# TIme required after submitting the pcc, medical and form 80



## mihir.suthar (May 24, 2013)

Hi,

I have applied for subclass 190 visa and had received a mail from CO asking for medical, pcc and form 80. I have submitted all the documents on 22/05/2013. 

I would like to know how much time CO takes to grant the visa generally? I hope by this time he might have verified all the things.

Anyone can reply on the same?

Thanks

Mihir.


----------



## Lindaa (Sep 24, 2012)

Unfortunately, this is very hard to say. I've seen a lot of people in this forum submitting these documents and then going on to wait for months and months. 

Hopefully someone else can share their experience


----------



## mihir.suthar (May 24, 2013)

Thanks a lot Linda. But I have seen in many cases visa have been granted within a day or two after submitting all documents. 

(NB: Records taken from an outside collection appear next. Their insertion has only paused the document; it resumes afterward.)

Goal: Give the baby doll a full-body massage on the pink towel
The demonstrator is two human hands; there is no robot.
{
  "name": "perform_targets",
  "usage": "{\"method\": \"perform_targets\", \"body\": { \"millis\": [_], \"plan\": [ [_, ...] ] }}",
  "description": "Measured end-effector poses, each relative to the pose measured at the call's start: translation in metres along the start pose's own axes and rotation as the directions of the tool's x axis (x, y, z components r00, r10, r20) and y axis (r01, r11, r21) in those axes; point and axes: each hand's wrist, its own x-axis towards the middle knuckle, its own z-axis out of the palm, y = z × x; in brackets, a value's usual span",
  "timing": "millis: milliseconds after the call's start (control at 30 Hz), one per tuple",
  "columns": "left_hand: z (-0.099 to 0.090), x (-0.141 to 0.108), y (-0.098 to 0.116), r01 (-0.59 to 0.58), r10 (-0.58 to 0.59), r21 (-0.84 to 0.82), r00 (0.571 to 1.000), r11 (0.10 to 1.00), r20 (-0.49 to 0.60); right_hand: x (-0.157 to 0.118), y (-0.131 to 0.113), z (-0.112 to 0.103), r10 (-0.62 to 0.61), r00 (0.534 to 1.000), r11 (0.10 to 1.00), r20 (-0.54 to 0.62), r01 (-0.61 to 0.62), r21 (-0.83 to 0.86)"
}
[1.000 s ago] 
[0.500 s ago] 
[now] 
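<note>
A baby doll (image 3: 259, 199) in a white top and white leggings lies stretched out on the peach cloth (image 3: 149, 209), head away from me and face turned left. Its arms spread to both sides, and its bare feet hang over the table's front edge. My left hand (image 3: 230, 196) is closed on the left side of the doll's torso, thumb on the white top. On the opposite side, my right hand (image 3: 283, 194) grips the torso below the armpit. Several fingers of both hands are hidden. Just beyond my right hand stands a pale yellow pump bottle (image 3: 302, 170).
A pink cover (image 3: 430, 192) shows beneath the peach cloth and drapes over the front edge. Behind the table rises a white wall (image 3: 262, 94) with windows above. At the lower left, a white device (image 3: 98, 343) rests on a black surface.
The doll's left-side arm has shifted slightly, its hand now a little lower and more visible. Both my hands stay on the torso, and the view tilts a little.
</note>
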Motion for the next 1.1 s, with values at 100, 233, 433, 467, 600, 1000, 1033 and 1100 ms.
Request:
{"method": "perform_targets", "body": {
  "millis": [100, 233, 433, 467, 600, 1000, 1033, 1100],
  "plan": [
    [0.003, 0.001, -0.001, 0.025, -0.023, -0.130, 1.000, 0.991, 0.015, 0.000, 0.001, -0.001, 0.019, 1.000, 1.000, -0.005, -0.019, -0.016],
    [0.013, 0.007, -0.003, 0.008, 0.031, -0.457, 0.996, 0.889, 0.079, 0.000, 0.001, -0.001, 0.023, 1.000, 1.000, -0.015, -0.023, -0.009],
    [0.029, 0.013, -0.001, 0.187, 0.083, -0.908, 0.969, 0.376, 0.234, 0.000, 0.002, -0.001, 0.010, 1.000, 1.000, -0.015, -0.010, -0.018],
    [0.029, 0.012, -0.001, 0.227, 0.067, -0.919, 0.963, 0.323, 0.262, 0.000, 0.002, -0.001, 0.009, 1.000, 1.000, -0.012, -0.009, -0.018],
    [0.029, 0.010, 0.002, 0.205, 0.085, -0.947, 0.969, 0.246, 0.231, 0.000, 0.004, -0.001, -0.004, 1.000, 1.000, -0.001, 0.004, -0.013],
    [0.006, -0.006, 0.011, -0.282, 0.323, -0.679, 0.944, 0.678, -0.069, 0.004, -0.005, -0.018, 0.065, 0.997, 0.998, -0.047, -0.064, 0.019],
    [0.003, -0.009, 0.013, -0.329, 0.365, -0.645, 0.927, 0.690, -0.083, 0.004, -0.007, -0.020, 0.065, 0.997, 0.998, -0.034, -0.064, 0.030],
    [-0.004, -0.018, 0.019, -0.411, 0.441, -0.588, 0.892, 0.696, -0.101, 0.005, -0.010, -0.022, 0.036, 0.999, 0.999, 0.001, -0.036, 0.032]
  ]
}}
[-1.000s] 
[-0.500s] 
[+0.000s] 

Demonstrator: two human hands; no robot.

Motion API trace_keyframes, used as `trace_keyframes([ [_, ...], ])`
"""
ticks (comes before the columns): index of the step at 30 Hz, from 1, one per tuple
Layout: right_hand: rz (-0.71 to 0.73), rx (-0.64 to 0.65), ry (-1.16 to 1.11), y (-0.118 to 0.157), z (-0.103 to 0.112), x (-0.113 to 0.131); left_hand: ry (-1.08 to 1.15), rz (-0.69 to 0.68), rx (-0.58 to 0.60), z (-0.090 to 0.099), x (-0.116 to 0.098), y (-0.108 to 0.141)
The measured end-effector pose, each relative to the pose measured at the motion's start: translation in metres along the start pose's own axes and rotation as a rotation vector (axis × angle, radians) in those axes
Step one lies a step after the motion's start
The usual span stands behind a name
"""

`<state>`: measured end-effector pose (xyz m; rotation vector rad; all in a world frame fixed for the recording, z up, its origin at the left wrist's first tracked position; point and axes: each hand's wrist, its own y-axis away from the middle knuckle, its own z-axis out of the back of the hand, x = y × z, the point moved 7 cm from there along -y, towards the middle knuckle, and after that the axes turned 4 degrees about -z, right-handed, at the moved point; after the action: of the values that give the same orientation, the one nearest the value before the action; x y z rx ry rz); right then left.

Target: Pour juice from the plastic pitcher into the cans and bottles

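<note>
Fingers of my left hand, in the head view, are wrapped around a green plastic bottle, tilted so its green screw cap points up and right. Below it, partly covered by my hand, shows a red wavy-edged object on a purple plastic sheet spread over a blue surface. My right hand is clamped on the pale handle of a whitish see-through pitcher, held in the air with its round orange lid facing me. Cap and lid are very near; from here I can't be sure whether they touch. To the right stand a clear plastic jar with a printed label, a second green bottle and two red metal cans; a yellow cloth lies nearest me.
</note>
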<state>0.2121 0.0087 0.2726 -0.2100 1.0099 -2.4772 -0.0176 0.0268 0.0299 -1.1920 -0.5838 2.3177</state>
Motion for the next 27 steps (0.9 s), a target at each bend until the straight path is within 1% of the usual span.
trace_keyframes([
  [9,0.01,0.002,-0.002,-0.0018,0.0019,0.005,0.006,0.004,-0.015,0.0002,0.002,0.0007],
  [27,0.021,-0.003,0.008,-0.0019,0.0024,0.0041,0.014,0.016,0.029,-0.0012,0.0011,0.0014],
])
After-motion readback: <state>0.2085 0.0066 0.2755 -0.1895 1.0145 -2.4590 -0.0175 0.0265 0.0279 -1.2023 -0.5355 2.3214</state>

Its really wait and watch now. If CO takes more time does is mean that medical report have been referred to senior medical officer?


----------



## rajurengith (Apr 5, 2013)

mihir.suthar said:


> Hi,
> 
> I have applied for subclass 190 visa and had received a mail from CO asking for medical, pcc and form 80. I have submitted all the documents on 22/05/2013.
> 
> ...


Hi..i got my visa approval within 3 days..after lodge my pcc and medical.my visa subclass 175...processing time may varies depends on profession....


----------



## Whitney (Jan 4, 2013)

mihir.suthar said:


> Thanks a lot Linda. But I have seen in many cases visa have been granted within a day or two after submitting all documents.
> 
> Its really wait and watch now. If CO takes more time does is mean that medical report have been referred to senior medical officer?


I'm not positive but I think you will be told if your medicals have been referred for addition health checks. I have zero experience with this personally but have seen many forum users ask questions about their medicals being referred which suggests that the DIAC told them it was happening.


----------



## mihir.suthar (May 24, 2013)

Thanks Raju. So how does the profession affect the visa grant? Because if we receive the positive skill assessment then only we can go ahead.


----------



## mihir.suthar (May 24, 2013)

Thanks whitney. Yes definately DIAC will be informing you if your medical reports are being referred to senior officer.


----------



## mihir.suthar (May 24, 2013)

So shall i expect my visa approval in next week? as u said it took 3 days for your case raju?


----------



## rajurengith (Apr 5, 2013)

mihir.suthar said:


> So shall i expect my visa approval in next week? as u said it took 3 days for your case raju?


Might be fast....they have some targets basis on critical list.positive skill assesment havent any conection with diac...but i hopes your grant will get soon..


----------



## mihir.suthar (May 24, 2013)

Its already two days i have submitted my pcc and all. So dnt know still how much time? whts the critical list ur talkng abt?


----------



## CollegeGirl (Nov 10, 2012)

DIAC doesn't "definitely" do anything, mihir, just so you know. They do often tell people their medicals are being referred, but I have seen people post here on the forums who were not told, didn't understand why their applications had been delayed, and found out when they called and asked. So... you may not necessarily be informed. HOWEVER, I think it's possible that work visas may work differently than partner visas in a number of ways, and the process could be different, and these were all partner visas that I'm talking about.


----------



## mihir.suthar (May 24, 2013)

Exactly. But I am very positive about my visa. it will be definitely granted in next week.


----------



## rajurengith (Apr 5, 2013)

mihir.suthar said:


> Exactly. But I am very positive about my visa. it will be definitely granted in next week.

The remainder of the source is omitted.